Dear all:
I try to check maximum problem size of cuFFT on 3D data.
my platform: winxp pro64, vc2005, GTX295 + Tesla C1060, driver 109.38, cuda 2.3
I use Tesla C1060 as computational kernel and focus on “double precision”

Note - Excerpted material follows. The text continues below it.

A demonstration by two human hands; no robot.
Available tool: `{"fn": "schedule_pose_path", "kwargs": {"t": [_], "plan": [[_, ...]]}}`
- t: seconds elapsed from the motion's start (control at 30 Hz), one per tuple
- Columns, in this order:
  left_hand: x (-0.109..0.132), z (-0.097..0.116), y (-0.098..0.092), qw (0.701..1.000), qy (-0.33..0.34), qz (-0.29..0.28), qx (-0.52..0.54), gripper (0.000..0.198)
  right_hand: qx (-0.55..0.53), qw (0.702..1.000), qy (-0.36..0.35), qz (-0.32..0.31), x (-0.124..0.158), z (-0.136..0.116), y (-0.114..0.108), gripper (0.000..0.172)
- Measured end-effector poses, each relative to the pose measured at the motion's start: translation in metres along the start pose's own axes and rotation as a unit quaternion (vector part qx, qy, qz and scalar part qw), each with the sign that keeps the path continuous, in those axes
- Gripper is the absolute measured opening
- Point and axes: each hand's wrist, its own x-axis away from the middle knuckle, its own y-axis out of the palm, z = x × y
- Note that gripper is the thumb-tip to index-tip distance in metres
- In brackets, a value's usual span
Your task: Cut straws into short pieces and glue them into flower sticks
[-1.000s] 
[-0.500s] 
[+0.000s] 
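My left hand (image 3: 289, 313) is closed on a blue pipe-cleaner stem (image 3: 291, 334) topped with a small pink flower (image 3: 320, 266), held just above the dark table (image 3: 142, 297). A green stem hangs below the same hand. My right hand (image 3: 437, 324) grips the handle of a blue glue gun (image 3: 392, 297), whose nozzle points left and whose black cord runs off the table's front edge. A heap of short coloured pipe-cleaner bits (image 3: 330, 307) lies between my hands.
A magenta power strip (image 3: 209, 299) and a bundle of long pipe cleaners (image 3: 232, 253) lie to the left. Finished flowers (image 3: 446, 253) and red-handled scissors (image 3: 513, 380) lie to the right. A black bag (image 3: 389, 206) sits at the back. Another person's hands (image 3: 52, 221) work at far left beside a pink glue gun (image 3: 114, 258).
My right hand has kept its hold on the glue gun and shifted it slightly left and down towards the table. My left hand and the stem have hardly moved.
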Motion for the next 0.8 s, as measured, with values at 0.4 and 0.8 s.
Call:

first I can allocate 3.7GB to do FFT (real to complex) as code 1
nx = ny = nz = 628
code 1
[codebox]
cufftResult ret ;
size_t nx = 628 ;
size_t ny = 628 ;
size_t nz = 628 ;
size_t N = nx * ny * nz ;
double *d_u ; // device of source
double *d_u_hat ; // device of frequency component of source
cufftHandle plan ; // plane of forward R2C transform
cutilSafeCall( cudaMalloc((void**)&d_u, sizeof(double)*N) );
cutilSafeCall( cudaMalloc((void**)&d_u_hat, sizeof(double)*N) );
ret = cufftPlan3d(&plan, nx, ny, nz, CUFFT_D2Z );
if ( CUFFT_SUCCESS != ret ){
if ( CUFFT_ALLOC_FAILED == ret ){
cout << "Error: Allocation of GPU resources for the plan failed" << endl ;
}else{
cout << "Error: cufftPlan3d fails for other reason" << endl ;
}
}else{
cout << "cufftPlan3d success" << endl ;
} // if (CUFFT_SUCCESS != ret )
[/codebox]
Second if I want to do the same FFT for 2 data set but small size
nx = ny = nz = 480, then error occurs at
cufftPlan3d(&plan, nx, ny, nz, CUFFT_D2Z );
with error ID = CUFFT_ALLOC_FAILED (see code 2)
code 2
[codebox]
cufftResult ret ;
size_t nx = 240*2 ;
size_t ny = 240*2 ;
size_t nz = 240*2 ;
size_t N = nx * ny * nz ;
double *d_G_hat ; // device of frequency component of kernel
double *d_u ; // device of source
double *d_u_hat ; // device of frequency component of source
double *d_G ; // d_G <–> h_G
cufftHandle plan ; // plane of forward R2C transform
cutilSafeCall( cudaMalloc((void**)&d_G_hat, sizeof(double)*N) );
cutilSafeCall( cudaMalloc((void**)&d_u, sizeof(double)*N) );
cutilSafeCall( cudaMalloc((void**)&d_u_hat, sizeof(double)*N) );
cutilSafeCall( cudaMalloc((void**)&d_G, sizeof(double)*N) );
ret = cufftPlan3d(&plan, nx, ny, nz, CUFFT_D2Z );
if ( CUFFT_SUCCESS != ret ){
if ( CUFFT_ALLOC_FAILED == ret ){
cout << "Error: Allocation of GPU resources for the plan failed" << endl ;
}else{
cout << "Error: cufftPlan3d fails for other reason" << endl ;
}
}else{
cout << “cufftPlan3d success” << endl ;
} // if (CUFFT_SUCCESS != ret)
[/codebox]
moreover if I interchange
cufftPlan3d(&plan, nx, ny, nz, CUFFT_D2Z );
and
cutilSafeCall( cudaMalloc((void**)&d_G, sizeof(double)*N) );
then error occurs at
cutilSafeCall( cudaMalloc((void**)&d_G, sizeof(double)*N) );
it says “out of memory” (see code 3)
code 3
[codebox]
cufftResult ret ;
size_t nx = 240*2 ;
size_t ny = 240*2 ;
size_t nz = 240*2 ;
size_t N = nx * ny * nz ;
double *d_G_hat ; // device of frequency component of kernel
double *d_u ; // device of source
double *d_u_hat ; // device of frequency component of source
double *d_G ; // d_G <–> h_G
cufftHandle plan ; // plane of forward R2C transform
cutilSafeCall( cudaMalloc((void**)&d_G_hat, sizeof(double)*N) );
cutilSafeCall( cudaMalloc((void**)&d_u, sizeof(double)*N) );
cutilSafeCall( cudaMalloc((void**)&d_u_hat, sizeof(double)*N) );
ret = cufftPlan3d(&plan, nx, ny, nz, CUFFT_D2Z );
if ( CUFFT_SUCCESS != ret ){
if ( CUFFT_ALLOC_FAILED == ret ){
cout << "Error: Allocation of GPU resources for the plan failed" << endl ;
}else{
cout << "Error: cufftPlan3d fails for other reason" << endl ;
}
}else{
cout << “cufftPlan3d success” << endl ;
} // if ( CUFFT_SUCCESS != ret )
cutilSafeCall( cudaMalloc((void**)&d_G, sizeof(double)*N) );
[/codebox]
However above code only uses 3.3GB, smaller than 3.7GB in code 1.
I cannot understand why “out of memory” occurs.